#### Task brief
Find the lines of the material below that include the string "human", then copy each one.

#### Exercise data
"""
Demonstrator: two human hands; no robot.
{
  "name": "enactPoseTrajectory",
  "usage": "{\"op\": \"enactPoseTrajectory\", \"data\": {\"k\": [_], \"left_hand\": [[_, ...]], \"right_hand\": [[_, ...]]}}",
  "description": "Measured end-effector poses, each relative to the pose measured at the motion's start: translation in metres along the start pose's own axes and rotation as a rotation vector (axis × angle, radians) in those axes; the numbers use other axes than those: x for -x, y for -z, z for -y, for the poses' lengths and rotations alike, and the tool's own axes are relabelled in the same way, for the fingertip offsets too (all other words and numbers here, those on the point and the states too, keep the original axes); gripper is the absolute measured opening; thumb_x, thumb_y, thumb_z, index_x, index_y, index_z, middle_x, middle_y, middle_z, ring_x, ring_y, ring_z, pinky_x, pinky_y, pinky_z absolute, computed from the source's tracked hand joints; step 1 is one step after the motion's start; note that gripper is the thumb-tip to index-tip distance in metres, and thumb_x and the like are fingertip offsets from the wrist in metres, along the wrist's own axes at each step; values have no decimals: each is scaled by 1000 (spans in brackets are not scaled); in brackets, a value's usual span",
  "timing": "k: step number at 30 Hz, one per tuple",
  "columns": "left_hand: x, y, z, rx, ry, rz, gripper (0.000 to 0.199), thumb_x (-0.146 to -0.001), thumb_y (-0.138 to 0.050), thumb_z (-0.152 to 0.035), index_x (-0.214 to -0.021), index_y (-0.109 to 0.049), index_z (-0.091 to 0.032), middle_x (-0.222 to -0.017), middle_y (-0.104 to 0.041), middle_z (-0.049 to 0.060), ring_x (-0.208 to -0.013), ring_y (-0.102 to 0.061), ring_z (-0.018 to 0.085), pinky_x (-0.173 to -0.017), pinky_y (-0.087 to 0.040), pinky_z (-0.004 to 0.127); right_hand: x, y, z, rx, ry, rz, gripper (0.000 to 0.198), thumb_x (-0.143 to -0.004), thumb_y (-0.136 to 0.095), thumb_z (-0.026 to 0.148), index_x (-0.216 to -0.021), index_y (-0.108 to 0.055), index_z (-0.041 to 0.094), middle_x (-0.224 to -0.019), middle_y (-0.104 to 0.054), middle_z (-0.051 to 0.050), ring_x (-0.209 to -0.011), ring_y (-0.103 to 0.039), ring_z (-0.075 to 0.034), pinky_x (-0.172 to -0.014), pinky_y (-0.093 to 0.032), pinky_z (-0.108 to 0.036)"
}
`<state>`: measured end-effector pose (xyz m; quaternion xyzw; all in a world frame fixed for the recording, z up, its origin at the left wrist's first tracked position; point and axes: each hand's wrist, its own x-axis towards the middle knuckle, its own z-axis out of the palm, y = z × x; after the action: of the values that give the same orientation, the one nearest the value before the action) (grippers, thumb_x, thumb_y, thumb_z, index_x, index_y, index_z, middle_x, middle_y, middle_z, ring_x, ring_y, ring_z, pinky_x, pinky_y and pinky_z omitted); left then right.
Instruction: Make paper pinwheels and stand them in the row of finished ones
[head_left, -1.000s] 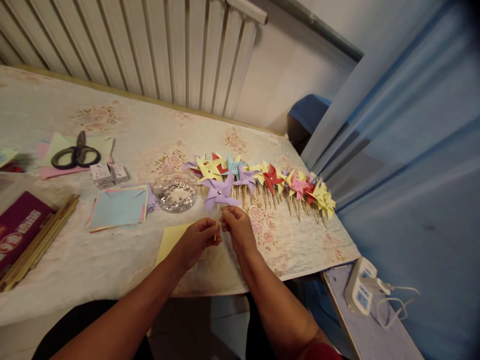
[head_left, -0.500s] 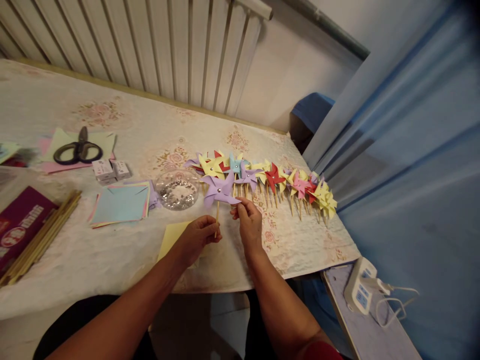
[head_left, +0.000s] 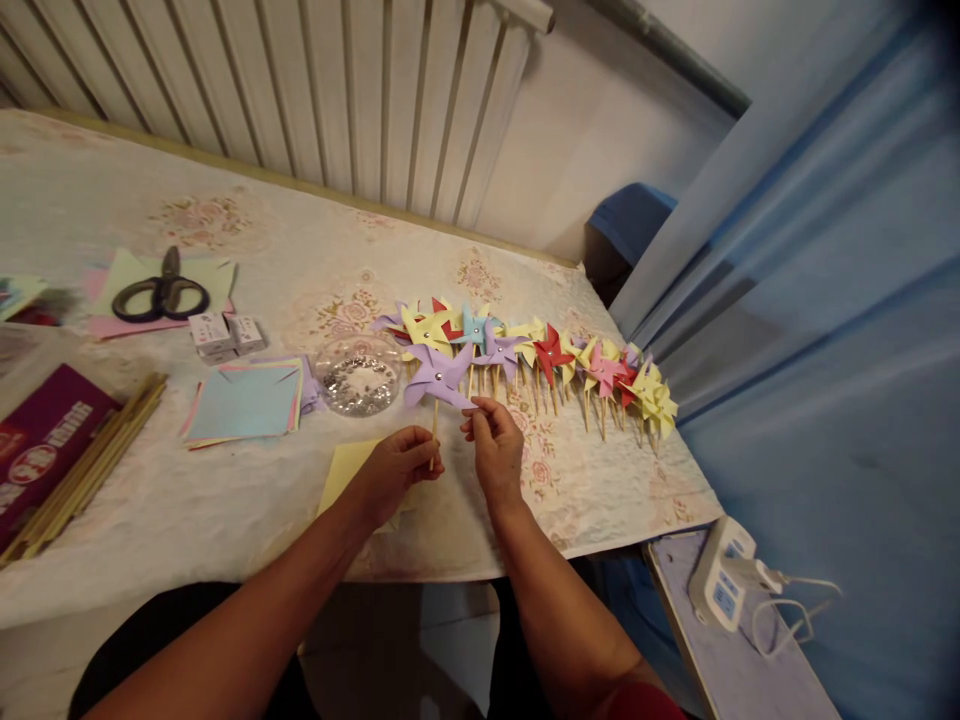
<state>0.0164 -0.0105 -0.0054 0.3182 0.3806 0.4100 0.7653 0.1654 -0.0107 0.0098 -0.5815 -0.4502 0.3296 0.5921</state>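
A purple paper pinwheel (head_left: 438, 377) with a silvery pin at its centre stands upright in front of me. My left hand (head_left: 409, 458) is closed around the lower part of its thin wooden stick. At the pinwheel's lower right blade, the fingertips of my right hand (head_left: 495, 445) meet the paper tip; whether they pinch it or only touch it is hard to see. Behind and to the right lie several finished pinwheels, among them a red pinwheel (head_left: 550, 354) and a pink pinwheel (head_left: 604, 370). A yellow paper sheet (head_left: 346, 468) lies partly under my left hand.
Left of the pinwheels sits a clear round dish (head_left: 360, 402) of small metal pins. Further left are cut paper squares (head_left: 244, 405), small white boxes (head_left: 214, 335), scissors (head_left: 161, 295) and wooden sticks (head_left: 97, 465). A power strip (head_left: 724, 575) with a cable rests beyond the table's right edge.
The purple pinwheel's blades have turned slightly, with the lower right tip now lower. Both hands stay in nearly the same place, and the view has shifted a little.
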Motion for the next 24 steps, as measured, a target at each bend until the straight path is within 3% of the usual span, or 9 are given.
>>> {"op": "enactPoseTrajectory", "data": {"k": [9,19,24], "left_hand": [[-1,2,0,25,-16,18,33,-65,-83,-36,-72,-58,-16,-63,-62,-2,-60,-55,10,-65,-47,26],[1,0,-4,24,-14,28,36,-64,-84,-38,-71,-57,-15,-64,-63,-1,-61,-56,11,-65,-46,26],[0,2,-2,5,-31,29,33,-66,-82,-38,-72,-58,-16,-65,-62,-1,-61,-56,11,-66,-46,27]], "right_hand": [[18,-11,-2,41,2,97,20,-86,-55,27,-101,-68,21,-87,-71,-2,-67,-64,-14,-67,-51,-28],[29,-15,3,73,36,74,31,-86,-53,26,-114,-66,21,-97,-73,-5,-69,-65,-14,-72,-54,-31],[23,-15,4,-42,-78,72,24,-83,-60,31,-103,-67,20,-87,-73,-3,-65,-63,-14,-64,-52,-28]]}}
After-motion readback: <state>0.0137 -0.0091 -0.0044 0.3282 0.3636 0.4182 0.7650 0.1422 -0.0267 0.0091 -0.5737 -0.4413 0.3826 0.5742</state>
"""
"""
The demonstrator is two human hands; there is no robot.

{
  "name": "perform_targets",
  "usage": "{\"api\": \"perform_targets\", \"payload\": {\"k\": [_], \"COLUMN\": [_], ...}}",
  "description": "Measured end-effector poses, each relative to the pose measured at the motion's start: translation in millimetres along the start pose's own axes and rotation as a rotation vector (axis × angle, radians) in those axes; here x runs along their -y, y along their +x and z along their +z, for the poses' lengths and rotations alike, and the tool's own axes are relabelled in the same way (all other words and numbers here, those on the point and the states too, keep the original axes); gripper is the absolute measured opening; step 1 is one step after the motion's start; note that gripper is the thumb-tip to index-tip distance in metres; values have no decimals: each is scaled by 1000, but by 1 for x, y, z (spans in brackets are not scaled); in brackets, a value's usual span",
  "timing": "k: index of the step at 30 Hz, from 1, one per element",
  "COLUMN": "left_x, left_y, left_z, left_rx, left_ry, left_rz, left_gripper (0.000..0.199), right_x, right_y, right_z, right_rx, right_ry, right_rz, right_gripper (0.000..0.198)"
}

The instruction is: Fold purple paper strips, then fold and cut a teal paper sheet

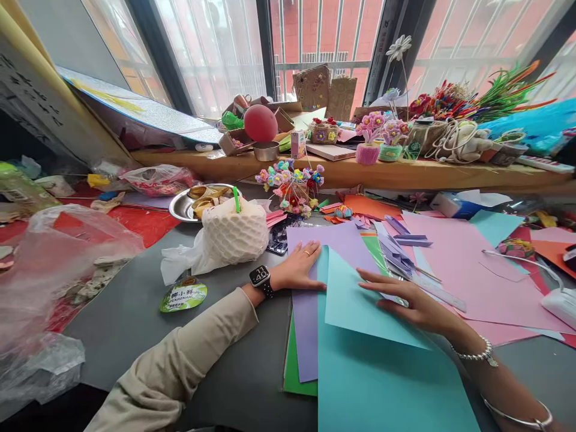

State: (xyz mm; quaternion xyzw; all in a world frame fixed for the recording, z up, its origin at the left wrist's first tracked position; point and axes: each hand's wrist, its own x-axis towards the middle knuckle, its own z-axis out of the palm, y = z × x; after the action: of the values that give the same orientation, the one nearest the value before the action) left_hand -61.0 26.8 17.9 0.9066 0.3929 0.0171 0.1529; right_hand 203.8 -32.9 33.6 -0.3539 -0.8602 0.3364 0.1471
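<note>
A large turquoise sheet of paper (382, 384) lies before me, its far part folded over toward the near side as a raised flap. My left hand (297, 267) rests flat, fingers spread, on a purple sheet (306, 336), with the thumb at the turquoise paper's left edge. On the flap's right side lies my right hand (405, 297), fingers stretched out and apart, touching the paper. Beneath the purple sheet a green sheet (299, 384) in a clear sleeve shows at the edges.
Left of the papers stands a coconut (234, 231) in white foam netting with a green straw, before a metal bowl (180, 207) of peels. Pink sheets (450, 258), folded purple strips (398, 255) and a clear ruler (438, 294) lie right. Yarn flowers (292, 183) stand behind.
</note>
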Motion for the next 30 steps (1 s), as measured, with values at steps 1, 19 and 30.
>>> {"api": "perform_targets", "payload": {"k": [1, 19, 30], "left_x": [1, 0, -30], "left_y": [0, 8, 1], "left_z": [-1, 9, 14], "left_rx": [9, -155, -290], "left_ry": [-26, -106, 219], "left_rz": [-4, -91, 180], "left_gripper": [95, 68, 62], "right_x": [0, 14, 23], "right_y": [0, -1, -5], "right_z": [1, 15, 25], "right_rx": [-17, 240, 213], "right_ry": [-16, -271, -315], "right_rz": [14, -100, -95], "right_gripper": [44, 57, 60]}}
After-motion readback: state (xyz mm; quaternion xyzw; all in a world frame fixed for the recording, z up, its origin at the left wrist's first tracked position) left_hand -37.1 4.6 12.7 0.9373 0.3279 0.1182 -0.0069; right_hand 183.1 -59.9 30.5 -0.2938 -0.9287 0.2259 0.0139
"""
#### Output for this exercise
Demonstrator: two human hands; no robot.
The demonstrator is two human hands; there is no robot.

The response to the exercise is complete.